SC wants EC, others to respond to complaint about 46 lakh entries being deleted from Andhra, Telangana voter rolls

Hyderabad resident Srinivas Kodali filed a petition in the apex court alleging the EC deleted 46 lakh names from the electoral rolls in Telangana and Andhra Pradesh in 2015 in an effort to ‘purify’ them. (File photo)

The Supreme Court on Wednesday asked the Election Commission and others to respond to a complaint about 46 lakh entries being suo motu deleted from electoral rolls in Telangana and Andhra Pradesh in 2015.

There was a hearing before a bench of Chief Justice D Y Chandrachud and Justice P S Narasimha, challenging the April order by the Telangana High Court that said it didn’t find any reasons to grant the relief sought in the Public Interest Litigation (PIL). While agreeing to hear the case, the bench said, “Issue a notice.”.

Additionally, the bench has asked the Centre, Telangana, Andhra Pradesh, and their respective election commissions for responses. Six weeks later, it scheduled a hearing.

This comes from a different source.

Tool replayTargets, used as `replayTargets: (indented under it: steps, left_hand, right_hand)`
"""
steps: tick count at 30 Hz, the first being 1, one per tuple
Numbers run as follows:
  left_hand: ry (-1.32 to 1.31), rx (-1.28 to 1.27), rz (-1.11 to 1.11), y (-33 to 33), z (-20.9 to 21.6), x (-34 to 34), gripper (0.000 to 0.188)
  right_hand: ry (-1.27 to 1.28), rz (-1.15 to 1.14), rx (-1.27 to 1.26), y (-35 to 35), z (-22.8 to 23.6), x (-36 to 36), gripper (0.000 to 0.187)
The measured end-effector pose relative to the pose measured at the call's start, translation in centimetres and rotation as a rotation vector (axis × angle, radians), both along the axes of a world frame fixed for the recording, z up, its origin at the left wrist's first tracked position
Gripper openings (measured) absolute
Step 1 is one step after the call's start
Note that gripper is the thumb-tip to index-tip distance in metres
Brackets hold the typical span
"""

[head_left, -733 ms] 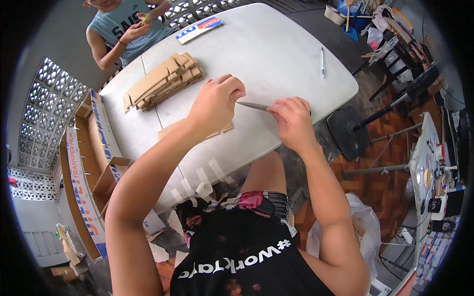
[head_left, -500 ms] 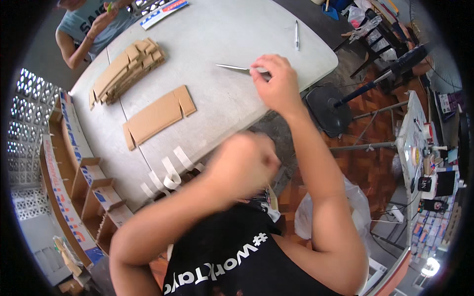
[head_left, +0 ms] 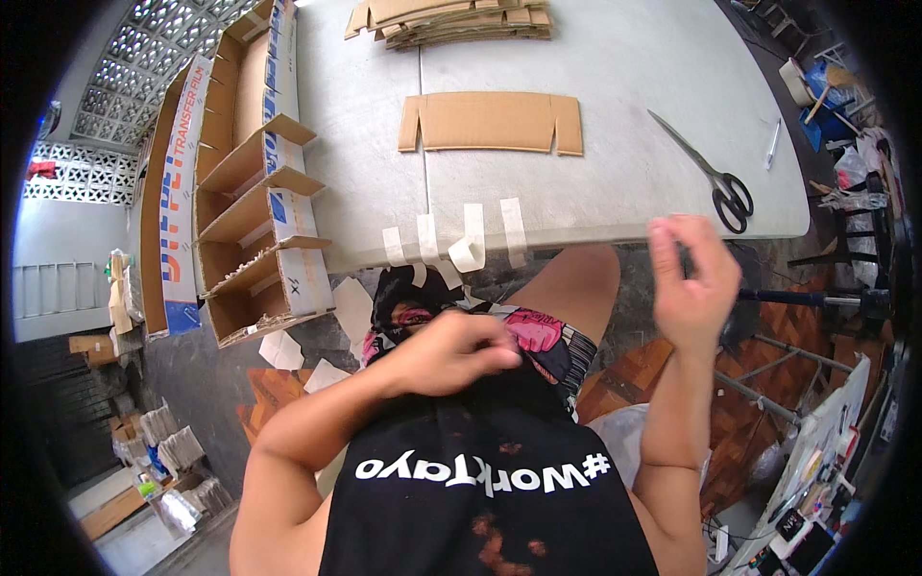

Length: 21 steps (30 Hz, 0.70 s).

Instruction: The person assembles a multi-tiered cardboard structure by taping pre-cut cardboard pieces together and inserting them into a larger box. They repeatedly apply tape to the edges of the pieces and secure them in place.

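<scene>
My left hand (head_left: 459,353) is over my lap in front of the black shirt, fingers loosely curled, with nothing visible in it. My right hand (head_left: 696,280) is raised just off the table's near edge. Its thumb and fingers are apart and it holds nothing. Nearest to it, black-handled scissors (head_left: 713,173) lie on the table, blades pointing away to the left. A flat brown cardboard piece (head_left: 490,122), notched near both ends, lies in the middle. Several white tape strips (head_left: 473,230) hang from the near edge of the table, one of them curled.
A stack of cardboard pieces (head_left: 461,21) lies at the far side of the white table (head_left: 615,197). On the left stands a long cardboard box with dividers (head_left: 252,226). A silver pen (head_left: 773,144) is at the right; paper scraps (head_left: 280,349) are on the floor.
My right hand has let go of the scissors, which now lie on the table, and drawn back. My left hand has lowered toward my lap. The view has turned and shifted left.
</scene>
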<state>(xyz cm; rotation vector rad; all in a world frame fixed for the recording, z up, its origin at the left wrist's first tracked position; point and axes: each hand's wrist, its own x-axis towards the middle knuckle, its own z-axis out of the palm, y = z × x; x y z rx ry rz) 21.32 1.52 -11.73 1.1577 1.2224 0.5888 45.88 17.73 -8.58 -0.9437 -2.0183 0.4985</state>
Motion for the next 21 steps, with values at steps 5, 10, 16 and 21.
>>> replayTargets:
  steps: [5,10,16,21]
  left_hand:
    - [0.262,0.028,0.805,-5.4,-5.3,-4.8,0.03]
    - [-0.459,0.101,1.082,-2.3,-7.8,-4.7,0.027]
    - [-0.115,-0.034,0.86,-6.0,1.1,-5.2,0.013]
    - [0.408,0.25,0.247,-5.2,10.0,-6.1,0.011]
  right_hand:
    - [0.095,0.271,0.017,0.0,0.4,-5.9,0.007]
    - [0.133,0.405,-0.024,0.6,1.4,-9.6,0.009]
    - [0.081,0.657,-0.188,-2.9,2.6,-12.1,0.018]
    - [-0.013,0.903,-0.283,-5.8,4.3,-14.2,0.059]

As a result of the EC’s purported efforts to ‘purify’ electoral rolls in 2015, Hyderabad resident Srinivas Kodali filed a plea in the apex court. He claims that 46 lakh entries were deleted suo motu from the electoral rolls in Andhra Pradesh and Telangana and that voters’ photo ID cards were linked to Aadhaar.

Besides seeding EPIC data with the state resident data hub, it said the poll panel allowed access to and copying of EPIC data by state governments.

According to the plea, the petitioner filed a PIL before the high court, worried that millions of voters wouldn’t be able to vote during December’s elections. The high court dismissed the PIL three years later, saying it was filed in 2018, when much water had flowed down the Ganges.

The plea alleged that the EC’s ‘purification’ of the electoral rolls using an automated process; based on Aadhaar and state government data; and without voters’ permission or notice, is a “blatant violation of their right to vote”. It claimed the high court didn’t consider that the EC used “undisclosed software” to identify duplicates, deads, and shifted voters.

Second, according to the plea, the high court didn’t think about the ECI linking voter records with sensitive personal information held in state-owned databases.

Millions of voters in the two states were denied their right to vote without due process and the poll panel’s actions threatened elections’ integrity. Basically, the ECI abdicated its constitutional obligation under Article 324 and its statutory obligation under the Representation of the People Act, 1950 by not preparing electoral rolls with government help or assistance or electronic databases under government control, according to the plea.


Hi, my name is Nisha and I'm an educational journalist based in India. I've always been passionate about the power of education to transform lives, and that's what led me to pursue a career in journalism focused on this area. I completed my Bachelor's degree in English from Hindu College in Delhi in 2013 and then went on to earn my Master's in Journalism and Mass Communication from the Indian Institute of Mass Communication in 2017. During my studies, I also completed several short-term courses on Education in India, Sociology, and other related subjects to deepen my knowledge in this field. I'm particularly interested in improving access to quality education in rural areas, where students often face significant challenges. I've worked on a number of initiatives to address this issue, including advocating for better policies, resources, and practices that can make a difference. As an educational journalist, I'm passionate about using my platform to highlight important issues in the education space. I've covered a wide range of topics, including the impact of technology in the classroom, innovative approaches to teaching and learning, and the challenges facing students from marginalized communities. One of the things I love most about my work is the opportunity to constantly learn and grow. I'm an avid reader and believe that reading is key to expanding one's knowledge and perspective. I'm always seeking out new ideas and insights to help me better understand the world around me. In summary, as an educational journalist, I'm dedicated to using my skills and expertise to make a positive impact in the field of education. I'm committed to improving access to quality education for all students and to using my platform to raise awareness about important issues in this area.